Thank you for your patience while your manuscript "Herpesvirus Reactivations in Critically-Ill COVID-19 Patients with Autoantibodies Neutralizing Type I Interferons" was peer-reviewed at PLOS Biology. It has now been evaluated by the PLOS Biology editors, an Academic Editor with relevant expertise, and by several independent reviewers.

As you will see in the reviews pasted below, two reviewers found your study interesting and important, and raised minor points around methodology, reporting and presentation/interpretation of the results. However, reviewer 3 raised concerns about the strength of the evidence supporting your main findings. Having discussed the reviews with the Academic Editor, we feel that it would not be necessary to address the comments from reviewer 3 regarding ex-vivo models. We appreciate that these additional experiments would strengthen your clinical findings; however, given that we are considering your paper as a Discovery Report, these additional mechanistic details would be beyond the scope of the current submission and may be the subject of future work (to be reported, for instance, in a follow-up Update Article: https://journals.plos.org/plosbiology/s/what-we-publish#loc-update-article).

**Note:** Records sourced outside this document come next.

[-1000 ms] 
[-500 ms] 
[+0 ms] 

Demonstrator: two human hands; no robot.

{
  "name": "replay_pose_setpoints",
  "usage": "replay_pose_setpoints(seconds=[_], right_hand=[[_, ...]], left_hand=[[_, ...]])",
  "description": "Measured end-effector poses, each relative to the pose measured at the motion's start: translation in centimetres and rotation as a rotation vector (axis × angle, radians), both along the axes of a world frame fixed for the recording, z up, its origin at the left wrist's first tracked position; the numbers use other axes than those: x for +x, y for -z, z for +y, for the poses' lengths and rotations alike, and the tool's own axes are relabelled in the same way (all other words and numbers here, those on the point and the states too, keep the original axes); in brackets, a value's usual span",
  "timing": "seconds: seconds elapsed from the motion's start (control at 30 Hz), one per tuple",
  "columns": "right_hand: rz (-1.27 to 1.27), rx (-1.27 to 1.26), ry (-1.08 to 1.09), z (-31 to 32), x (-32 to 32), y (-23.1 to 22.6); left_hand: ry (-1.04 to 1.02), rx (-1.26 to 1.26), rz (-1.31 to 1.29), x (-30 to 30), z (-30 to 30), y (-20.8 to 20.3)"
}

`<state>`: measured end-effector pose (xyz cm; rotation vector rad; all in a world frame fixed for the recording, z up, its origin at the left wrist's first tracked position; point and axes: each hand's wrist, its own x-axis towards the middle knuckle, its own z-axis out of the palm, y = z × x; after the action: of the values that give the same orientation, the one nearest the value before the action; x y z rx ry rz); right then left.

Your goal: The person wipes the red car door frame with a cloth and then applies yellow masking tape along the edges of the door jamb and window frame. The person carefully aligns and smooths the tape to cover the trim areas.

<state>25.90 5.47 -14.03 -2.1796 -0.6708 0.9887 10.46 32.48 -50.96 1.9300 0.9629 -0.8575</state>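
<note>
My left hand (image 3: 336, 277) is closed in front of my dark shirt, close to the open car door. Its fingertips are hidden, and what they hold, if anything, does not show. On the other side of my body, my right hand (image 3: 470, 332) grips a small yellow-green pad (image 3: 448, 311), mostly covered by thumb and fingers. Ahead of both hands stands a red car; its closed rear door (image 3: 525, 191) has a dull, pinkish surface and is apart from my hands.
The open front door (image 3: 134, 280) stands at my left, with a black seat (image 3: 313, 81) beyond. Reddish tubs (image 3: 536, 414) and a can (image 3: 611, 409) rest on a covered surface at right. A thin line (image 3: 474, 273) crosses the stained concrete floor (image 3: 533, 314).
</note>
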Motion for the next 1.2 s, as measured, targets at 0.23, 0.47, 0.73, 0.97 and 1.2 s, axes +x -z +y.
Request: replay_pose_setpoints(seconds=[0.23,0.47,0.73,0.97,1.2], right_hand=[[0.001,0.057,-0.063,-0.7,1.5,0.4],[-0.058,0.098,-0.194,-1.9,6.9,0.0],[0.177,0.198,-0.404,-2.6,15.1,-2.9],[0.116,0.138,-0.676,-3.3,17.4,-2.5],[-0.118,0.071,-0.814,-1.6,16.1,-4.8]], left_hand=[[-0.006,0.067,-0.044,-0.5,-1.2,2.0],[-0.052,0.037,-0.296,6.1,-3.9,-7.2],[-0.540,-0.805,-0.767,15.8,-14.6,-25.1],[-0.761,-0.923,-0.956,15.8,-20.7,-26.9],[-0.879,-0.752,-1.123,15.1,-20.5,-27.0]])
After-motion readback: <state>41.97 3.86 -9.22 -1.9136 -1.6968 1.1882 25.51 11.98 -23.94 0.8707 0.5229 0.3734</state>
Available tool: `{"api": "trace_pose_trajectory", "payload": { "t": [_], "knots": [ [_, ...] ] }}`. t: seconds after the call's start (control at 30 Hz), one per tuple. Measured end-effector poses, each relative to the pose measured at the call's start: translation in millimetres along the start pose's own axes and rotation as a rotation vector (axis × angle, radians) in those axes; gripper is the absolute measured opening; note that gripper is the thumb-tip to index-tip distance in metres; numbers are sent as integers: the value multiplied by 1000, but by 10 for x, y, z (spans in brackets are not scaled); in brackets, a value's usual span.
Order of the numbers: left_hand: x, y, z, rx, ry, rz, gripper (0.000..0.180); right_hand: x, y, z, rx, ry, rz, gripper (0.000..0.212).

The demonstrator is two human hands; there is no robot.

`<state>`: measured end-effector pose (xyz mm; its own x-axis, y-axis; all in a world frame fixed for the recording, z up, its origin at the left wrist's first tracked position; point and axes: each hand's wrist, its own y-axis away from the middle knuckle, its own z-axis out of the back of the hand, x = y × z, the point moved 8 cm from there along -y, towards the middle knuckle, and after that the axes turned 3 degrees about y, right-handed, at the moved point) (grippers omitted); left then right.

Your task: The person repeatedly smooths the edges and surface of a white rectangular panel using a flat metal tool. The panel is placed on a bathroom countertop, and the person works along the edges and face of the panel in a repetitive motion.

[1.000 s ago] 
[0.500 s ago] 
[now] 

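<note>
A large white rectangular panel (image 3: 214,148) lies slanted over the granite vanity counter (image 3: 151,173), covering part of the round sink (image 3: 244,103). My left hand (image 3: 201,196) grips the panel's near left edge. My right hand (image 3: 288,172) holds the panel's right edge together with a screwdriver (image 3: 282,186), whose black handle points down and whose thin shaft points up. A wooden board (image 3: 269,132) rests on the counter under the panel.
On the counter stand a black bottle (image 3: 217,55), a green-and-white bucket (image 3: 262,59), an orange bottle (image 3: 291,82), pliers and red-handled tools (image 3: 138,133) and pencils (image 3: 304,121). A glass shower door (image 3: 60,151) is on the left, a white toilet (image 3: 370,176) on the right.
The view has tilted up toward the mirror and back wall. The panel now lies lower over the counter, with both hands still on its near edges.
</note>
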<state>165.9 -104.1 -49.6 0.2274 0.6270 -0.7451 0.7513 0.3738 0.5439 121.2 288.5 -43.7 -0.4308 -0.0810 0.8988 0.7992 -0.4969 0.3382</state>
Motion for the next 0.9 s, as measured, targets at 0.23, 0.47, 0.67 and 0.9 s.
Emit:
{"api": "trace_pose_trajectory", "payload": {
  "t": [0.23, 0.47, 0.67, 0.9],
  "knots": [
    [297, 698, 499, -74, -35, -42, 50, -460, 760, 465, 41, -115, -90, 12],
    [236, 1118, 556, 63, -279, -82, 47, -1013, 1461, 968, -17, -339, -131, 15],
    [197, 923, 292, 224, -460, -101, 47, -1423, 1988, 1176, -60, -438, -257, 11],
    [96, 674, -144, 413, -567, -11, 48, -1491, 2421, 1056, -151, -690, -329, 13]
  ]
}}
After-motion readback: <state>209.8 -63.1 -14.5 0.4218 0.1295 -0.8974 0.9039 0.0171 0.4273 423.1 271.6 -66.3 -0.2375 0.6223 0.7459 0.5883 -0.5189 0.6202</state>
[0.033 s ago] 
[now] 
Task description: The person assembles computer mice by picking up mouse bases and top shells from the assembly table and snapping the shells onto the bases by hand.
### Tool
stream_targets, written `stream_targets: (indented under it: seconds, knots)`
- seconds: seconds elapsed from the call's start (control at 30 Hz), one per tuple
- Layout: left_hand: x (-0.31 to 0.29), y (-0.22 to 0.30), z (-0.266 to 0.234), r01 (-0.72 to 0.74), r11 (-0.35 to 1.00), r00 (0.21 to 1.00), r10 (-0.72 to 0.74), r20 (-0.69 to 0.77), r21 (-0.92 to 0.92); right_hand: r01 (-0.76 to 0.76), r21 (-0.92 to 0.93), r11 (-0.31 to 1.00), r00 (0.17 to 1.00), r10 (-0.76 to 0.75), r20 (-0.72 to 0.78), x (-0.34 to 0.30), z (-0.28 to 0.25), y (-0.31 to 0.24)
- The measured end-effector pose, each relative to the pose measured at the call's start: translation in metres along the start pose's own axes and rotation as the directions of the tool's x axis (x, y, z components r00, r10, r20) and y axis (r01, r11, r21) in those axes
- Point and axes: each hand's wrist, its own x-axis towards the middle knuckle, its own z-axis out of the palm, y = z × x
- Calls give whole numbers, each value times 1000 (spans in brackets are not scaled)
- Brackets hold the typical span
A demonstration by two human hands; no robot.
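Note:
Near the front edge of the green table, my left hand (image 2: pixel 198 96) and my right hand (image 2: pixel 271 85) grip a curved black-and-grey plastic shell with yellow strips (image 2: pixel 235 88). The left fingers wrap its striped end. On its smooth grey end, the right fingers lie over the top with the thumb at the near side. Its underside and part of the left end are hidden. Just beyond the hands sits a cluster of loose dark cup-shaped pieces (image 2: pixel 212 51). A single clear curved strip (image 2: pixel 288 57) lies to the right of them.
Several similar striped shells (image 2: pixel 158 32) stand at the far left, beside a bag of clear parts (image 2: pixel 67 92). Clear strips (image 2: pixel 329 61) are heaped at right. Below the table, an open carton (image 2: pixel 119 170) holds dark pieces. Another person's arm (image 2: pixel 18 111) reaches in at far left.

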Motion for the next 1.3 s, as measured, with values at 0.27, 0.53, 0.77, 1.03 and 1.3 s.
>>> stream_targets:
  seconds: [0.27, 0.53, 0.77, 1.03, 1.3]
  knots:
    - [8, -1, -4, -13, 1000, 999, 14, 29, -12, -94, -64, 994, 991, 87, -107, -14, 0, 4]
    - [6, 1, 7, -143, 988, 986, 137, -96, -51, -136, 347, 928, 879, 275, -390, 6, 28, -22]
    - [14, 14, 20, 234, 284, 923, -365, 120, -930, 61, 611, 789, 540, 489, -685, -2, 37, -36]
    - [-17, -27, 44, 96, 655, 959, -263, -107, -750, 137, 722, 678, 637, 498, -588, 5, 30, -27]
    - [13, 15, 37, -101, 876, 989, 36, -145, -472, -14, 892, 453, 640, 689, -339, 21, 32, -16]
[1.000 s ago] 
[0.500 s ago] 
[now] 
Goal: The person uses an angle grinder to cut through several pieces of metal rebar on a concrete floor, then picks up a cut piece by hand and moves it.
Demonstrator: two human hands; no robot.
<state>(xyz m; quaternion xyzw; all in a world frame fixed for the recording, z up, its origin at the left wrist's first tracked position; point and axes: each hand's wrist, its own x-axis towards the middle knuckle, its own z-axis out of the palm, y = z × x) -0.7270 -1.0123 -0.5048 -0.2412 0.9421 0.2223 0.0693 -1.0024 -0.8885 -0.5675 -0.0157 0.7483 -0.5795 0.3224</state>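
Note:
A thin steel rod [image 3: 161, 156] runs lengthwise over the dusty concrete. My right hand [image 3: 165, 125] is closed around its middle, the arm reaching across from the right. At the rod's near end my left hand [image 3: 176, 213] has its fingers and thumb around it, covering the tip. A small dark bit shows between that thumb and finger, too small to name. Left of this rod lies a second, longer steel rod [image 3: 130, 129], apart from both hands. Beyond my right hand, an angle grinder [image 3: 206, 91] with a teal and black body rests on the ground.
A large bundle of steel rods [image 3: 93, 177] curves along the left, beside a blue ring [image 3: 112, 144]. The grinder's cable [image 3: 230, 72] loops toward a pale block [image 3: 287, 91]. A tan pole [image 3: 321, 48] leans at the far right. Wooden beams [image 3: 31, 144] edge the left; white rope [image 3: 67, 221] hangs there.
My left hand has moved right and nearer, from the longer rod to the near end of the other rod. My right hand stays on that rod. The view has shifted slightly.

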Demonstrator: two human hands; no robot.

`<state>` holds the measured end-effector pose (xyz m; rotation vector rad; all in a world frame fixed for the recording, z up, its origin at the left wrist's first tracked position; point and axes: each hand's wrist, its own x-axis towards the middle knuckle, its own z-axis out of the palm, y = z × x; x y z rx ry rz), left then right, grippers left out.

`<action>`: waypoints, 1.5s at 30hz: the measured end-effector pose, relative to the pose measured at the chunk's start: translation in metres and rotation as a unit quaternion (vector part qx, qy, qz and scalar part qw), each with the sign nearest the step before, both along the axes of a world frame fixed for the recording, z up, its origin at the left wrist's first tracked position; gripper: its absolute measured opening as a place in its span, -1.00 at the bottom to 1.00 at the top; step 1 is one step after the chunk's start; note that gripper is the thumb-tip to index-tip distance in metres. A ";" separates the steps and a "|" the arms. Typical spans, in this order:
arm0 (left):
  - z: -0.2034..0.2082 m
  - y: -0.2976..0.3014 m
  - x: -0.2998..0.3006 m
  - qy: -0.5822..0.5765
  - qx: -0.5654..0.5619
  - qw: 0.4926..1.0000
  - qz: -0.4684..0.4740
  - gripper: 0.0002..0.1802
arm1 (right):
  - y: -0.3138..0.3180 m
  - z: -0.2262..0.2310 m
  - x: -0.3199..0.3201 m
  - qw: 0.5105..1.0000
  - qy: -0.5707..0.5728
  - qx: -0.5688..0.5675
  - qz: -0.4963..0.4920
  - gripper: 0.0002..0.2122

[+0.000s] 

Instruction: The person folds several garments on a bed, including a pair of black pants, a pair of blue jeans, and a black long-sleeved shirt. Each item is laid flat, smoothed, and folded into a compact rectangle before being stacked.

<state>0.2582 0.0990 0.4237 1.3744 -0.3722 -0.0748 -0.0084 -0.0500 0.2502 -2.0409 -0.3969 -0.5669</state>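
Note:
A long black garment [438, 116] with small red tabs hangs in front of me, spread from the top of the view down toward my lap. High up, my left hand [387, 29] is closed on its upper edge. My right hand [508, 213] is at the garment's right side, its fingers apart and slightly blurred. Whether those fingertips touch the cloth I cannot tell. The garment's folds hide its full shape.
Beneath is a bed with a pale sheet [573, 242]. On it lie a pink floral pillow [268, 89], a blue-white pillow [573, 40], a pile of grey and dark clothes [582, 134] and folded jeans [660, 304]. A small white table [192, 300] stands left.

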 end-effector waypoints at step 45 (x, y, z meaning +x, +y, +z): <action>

In light of the reviews, we are pleased to offer you the opportunity to address the comments from the reviewers in a revised version that we anticipate should not take you very long. Please also make sure to address the following data and other policy-related requests:

1) Title: We would like to suggest a minor modification: "Critically-ill COVID-19 patients with neutralizing autoantibodies against Type I interferons have increased risk of herpesvirus reactivations."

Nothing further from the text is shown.